#### Task details:
Begin your copy at the line with "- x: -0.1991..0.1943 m" in the records below and end it at the line with "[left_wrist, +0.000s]", restating each line word for word; omit the pictures.
Data supplied START
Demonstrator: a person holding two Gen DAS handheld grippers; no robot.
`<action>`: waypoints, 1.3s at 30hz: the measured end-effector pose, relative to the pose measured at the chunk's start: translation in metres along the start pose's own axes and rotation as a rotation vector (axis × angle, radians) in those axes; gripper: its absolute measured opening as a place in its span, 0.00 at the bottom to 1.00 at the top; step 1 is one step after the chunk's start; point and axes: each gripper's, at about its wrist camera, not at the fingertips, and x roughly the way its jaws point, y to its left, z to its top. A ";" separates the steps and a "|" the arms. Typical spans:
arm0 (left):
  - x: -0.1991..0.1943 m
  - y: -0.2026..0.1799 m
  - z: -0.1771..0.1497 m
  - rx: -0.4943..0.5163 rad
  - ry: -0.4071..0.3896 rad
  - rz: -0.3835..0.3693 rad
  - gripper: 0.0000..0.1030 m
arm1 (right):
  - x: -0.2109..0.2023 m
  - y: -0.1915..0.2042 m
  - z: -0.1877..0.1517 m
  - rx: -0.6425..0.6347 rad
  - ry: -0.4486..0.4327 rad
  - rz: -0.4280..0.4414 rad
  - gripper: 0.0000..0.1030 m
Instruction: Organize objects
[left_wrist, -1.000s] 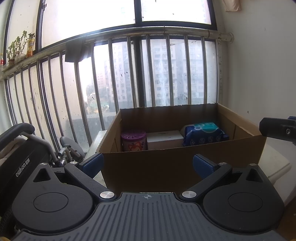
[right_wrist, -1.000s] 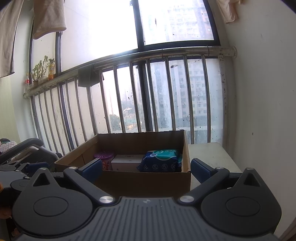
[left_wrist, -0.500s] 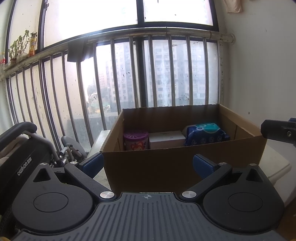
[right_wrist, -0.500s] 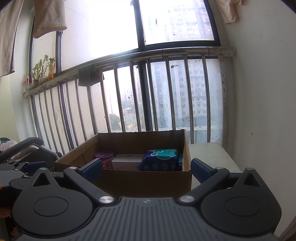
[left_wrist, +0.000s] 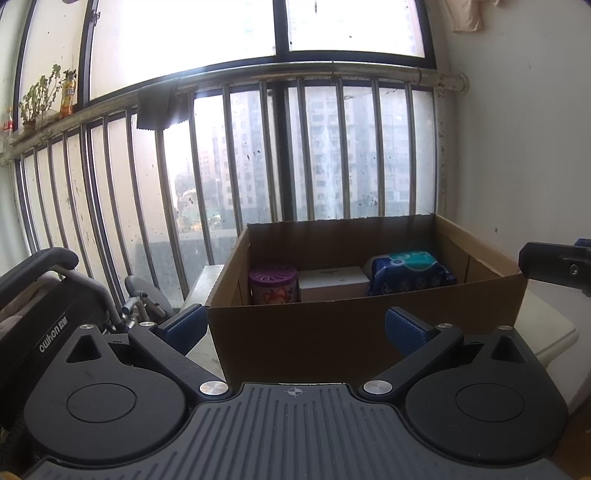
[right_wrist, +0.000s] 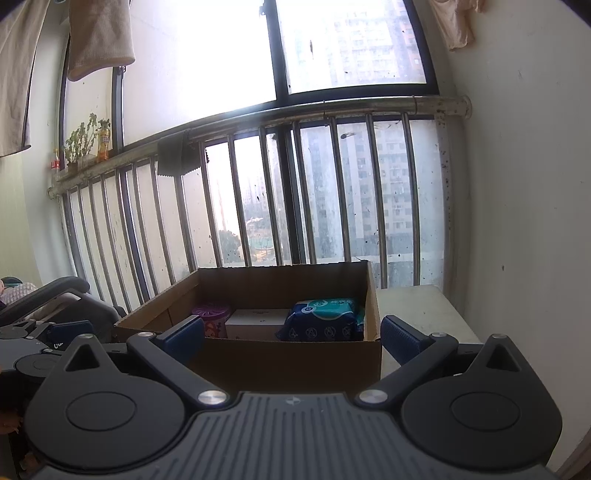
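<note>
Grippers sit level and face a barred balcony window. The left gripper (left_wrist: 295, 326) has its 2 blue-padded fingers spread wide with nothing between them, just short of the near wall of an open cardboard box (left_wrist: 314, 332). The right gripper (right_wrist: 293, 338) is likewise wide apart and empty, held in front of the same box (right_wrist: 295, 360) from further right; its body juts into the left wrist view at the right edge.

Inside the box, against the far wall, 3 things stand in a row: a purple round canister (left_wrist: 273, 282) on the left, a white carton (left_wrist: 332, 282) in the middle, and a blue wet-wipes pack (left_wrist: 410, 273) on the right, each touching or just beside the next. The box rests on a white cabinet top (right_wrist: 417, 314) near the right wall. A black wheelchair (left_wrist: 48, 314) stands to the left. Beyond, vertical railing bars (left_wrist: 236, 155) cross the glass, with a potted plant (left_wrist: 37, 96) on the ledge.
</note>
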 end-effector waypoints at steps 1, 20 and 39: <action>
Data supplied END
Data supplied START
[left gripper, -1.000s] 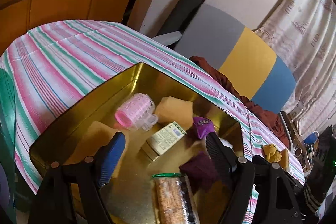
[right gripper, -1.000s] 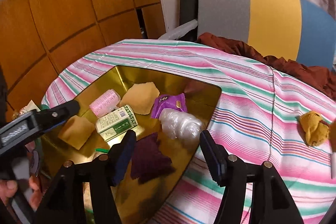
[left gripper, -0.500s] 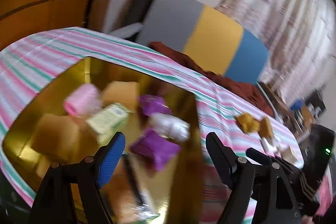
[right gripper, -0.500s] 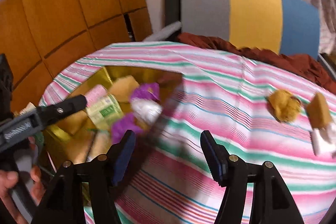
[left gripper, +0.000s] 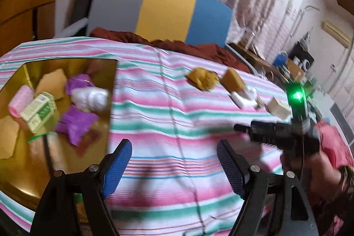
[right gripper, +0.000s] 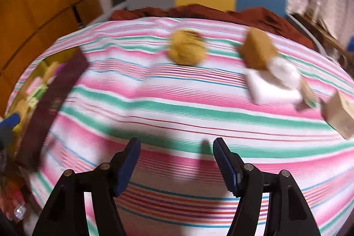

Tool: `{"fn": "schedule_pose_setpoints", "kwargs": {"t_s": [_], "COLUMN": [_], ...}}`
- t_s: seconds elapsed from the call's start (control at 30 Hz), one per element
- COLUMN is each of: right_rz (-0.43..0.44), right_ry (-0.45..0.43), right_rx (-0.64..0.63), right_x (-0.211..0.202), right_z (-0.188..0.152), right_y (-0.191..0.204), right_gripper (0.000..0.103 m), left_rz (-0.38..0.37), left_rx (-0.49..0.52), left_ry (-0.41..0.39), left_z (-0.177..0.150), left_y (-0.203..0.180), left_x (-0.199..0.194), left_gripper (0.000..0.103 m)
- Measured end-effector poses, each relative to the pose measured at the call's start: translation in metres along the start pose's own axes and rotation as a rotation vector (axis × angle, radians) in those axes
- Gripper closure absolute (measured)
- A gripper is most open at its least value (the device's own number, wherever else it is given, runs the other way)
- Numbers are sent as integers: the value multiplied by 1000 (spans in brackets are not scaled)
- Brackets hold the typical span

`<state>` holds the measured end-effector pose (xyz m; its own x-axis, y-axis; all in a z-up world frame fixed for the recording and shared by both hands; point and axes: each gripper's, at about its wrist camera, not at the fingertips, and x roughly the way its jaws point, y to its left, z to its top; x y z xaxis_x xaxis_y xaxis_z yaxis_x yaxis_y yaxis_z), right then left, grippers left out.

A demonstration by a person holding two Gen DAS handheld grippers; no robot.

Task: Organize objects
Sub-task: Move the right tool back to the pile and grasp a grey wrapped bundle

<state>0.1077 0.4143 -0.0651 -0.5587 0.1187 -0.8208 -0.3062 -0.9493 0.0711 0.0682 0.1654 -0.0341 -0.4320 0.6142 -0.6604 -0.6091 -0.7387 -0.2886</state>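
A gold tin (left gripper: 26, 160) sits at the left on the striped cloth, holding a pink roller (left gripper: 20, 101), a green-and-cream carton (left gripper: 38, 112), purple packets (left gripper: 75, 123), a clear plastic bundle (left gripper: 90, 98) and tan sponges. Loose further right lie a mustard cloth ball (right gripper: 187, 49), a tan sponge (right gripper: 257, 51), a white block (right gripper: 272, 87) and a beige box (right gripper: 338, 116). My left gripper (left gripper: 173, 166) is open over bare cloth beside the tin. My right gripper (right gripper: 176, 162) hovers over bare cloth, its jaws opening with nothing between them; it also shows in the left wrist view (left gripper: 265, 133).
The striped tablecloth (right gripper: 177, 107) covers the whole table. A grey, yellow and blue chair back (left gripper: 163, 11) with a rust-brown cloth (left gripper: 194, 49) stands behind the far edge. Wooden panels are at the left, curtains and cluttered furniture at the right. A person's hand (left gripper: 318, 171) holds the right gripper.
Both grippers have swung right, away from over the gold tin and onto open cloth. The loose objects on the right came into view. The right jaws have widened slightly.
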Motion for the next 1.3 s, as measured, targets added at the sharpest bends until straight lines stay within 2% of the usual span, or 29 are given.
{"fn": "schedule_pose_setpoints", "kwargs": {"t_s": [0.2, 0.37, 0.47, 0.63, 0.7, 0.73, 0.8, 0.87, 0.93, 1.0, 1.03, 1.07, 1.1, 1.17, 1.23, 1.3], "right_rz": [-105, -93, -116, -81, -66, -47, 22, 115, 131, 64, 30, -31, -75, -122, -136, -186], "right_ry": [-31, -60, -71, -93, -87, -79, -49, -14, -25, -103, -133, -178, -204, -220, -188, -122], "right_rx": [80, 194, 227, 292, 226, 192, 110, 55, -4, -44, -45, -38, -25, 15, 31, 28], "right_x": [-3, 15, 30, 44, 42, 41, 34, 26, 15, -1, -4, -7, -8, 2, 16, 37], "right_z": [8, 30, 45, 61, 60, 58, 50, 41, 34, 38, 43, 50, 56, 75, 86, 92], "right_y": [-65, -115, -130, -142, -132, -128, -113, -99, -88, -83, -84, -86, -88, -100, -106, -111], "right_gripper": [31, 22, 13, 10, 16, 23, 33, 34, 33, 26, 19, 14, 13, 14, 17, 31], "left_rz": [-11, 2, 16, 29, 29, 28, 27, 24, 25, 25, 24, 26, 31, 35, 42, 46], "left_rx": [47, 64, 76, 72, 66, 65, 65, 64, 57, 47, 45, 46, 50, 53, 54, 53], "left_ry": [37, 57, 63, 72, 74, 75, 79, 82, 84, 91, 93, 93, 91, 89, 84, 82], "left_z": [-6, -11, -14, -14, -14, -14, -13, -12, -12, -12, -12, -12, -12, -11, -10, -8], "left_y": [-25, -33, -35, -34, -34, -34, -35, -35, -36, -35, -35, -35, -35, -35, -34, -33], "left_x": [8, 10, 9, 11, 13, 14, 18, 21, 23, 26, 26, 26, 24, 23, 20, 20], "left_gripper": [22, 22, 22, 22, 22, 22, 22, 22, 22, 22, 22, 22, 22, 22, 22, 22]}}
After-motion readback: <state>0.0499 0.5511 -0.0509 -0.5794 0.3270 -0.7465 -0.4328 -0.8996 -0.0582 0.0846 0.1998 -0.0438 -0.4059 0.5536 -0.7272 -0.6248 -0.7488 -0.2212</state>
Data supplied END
#### Solution:
  - x: -0.1991..0.1943 m
  - y: -0.2026..0.1799 m
  - z: -0.1771..0.1497 m
  - rx: -0.4943..0.5163 rad
  - ry: -0.4071..0.3896 rad
  - rz: -0.3835..0.3693 rad
  - gripper: 0.0000..0.1030 m
arm1 (right):
  - x: -0.2109..0.2023 m
  - y: -0.1915..0.2042 m
  - z: -0.1877..0.1517 m
  - rx: -0.6425..0.6347 rad
  - ry: -0.4486..0.4327 rad
  - rz: -0.4280..0.4414 rad
  - gripper: 0.0000..0.1030 m
Instruction: Organize objects
[left_wrist, -1.000s] 
[right_wrist, -1.000s] 
[left_wrist, -0.500s] 
[right_wrist, -0.500s] 
[left_wrist, +0.000s] 

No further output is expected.